1. Un efficiente sistema di distribuzione dei centri sanitari in tutto il paese.
I 416 Centri sanitari hanno favorito la rapida distribuzione dei vaccini ed un facile accesso anche per gli abitanti del più sperduto villaggio. Questa efficienza ha attirato molti donatori internazionali e Paesi partner che non hanno esitato a donare vaccini al Rwanda, il cui utilizzo era assicurato dalla solida pianificazione e dal coordinamento nell'utilizzo di tutte le dosi man mano che venivano consegnate.
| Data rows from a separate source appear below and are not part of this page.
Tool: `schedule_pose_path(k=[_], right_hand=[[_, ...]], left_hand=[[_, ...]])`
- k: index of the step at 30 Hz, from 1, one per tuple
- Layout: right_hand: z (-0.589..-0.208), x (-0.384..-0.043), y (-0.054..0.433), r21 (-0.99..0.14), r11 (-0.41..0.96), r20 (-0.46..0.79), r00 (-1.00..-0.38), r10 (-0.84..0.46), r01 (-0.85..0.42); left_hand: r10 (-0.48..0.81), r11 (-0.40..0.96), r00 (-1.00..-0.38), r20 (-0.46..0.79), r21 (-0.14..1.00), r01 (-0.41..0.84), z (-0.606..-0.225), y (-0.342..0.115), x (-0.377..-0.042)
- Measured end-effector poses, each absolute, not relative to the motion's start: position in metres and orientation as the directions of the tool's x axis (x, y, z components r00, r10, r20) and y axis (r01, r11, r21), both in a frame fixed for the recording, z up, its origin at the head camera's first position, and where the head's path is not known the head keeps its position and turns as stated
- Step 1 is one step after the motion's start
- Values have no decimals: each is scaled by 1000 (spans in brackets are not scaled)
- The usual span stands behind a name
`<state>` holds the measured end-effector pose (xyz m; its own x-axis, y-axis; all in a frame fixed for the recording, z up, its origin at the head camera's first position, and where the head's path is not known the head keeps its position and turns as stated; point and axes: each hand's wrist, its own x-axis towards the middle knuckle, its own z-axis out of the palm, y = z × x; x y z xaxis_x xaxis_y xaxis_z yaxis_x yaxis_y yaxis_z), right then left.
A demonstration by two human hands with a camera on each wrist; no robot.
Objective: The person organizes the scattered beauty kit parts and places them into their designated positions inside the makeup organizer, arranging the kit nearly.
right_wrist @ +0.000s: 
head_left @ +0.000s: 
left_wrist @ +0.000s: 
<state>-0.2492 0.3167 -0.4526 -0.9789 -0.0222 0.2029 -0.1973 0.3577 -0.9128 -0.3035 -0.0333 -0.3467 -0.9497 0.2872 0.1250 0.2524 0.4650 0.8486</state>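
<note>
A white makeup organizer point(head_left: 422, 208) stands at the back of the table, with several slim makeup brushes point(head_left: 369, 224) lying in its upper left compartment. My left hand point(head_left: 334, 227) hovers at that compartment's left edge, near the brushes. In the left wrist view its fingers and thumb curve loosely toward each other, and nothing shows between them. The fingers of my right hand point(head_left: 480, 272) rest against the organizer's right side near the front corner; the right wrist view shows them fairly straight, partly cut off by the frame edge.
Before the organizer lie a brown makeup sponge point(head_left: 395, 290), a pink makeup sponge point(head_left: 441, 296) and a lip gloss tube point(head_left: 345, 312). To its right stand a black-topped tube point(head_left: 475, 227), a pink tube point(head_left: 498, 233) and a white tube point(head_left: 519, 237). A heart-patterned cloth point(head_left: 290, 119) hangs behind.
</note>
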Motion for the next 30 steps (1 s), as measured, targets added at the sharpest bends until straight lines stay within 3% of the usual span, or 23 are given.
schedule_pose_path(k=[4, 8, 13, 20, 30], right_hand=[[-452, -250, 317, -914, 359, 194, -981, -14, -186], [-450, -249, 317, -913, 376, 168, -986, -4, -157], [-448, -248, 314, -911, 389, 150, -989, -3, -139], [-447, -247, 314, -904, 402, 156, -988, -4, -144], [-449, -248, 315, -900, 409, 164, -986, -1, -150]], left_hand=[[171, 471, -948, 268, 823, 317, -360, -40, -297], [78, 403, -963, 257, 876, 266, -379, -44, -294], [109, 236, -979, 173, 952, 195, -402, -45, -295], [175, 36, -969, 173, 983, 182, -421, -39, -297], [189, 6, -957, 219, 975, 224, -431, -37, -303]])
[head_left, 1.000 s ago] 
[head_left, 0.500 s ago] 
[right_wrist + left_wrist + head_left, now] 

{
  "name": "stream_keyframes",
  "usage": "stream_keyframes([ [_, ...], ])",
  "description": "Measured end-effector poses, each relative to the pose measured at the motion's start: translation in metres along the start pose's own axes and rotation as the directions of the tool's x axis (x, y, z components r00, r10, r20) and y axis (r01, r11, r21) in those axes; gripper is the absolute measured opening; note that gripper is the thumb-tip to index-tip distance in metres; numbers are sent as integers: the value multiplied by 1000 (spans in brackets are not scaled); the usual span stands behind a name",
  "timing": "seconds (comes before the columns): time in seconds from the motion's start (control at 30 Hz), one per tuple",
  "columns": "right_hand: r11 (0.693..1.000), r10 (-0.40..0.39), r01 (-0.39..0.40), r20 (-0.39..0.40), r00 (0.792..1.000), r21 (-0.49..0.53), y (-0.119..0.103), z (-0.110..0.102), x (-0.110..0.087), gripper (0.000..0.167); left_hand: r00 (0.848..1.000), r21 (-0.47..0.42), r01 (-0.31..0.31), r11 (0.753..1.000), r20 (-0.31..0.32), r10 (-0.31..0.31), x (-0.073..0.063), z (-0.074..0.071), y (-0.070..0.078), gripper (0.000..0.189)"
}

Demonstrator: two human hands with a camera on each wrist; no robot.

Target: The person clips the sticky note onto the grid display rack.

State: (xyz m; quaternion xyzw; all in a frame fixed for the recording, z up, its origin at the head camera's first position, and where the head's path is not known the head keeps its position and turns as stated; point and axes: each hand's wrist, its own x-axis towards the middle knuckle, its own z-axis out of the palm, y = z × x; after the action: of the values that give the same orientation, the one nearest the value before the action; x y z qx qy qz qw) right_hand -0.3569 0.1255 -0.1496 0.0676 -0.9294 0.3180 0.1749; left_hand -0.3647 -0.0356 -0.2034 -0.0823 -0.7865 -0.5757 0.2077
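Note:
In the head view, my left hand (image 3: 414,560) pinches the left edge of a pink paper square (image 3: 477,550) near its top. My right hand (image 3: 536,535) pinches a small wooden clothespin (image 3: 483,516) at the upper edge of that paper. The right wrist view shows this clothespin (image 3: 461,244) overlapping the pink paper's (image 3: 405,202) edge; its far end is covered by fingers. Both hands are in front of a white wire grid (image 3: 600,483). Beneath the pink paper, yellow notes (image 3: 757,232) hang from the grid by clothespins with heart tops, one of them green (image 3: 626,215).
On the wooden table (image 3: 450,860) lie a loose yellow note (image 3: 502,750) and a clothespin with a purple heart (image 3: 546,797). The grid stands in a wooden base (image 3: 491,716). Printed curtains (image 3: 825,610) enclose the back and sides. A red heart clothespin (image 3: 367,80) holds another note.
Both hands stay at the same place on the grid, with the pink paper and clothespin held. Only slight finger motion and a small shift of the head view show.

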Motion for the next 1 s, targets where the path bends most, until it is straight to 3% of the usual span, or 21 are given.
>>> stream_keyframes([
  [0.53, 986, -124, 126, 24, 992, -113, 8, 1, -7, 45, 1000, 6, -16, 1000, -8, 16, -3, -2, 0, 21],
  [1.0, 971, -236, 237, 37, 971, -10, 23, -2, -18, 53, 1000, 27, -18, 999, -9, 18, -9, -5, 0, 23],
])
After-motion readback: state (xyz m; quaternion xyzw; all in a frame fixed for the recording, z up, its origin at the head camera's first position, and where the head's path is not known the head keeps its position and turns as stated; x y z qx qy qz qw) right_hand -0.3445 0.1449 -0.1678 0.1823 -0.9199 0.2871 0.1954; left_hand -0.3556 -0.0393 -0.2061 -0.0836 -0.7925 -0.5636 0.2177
2.Utilizzo di giovani volontari di tutto il Paese per sensibilizzare e coordinare le attività, compresa la vaccinazione.
Quando il Rwanda ha individuato il primo caso di Covid nel Paese, gli operatori sanitari, da soli, non erano sufficienti per affrontare l'emergenza, per questo le autorità hanno avviato l'uso di Youth Volunteers, un'iniziativa che già coinvolgeva i giovani di ogni ceto sociale in diverse attività di importanza nazionale. I volontari, presenti almeno in una ventina in ogni distretto del paese, si sono assunti il compito di facilitare il settore sanitario e gli organi di sicurezza nell'applicazione delle misure Covid.
3.Strategia di comunicazione efficiente e innovativa.
La popolazione è stata invitata a partecipare ai programmi di vaccinazione, attraverso un adeguato coordinamento di tutte le istituzioni del settore pubblico e privato, nonché della società civile.Fin dai primi giorni della campagna di vaccinazione, i dipendenti pubblici di diverse istituzioni governative sono stati arruolati per sensibilizzare la popolazione a farsi vaccinare, spostandosi di porta in porta. Anche i droni, già da tempo utilizzati per la consegna di medicinali, e altri sistemi di diffusione sonora mobili hanno continuato a circolare nei villaggi facendo la stessa opera di sensibilizzazione.
4. Collaborazione dei diversi stakeholder.
Durante la campagna di vaccinazione contro il Covid, diversi partner, a partire dai media, hanno collaborato con le autorità sanitarie, private o pubbliche, per garantire un'efficiente campagna di vaccinazione.
5. Investimenti in assistenza sanitaria di base e operatori sanitari di comunità.
Essenziali nella campagna di contrasto al Covid e di mobilitazione e sensibilizzazione della popolazione, sono stati gli operatori sanitari comunitari, presenti a tutti i livelli amministrativi del Paese, che sono stati fondamentali nel decentralizzare tutti i programmi sanitari, compresa l'assistenza domiciliare. Sugli operatori sanitari di comunità è gravata, infatti, la maggior parte delle cure primarie, semplificando così la somministrazione dei vaccini Covid nei rispettivi villaggi.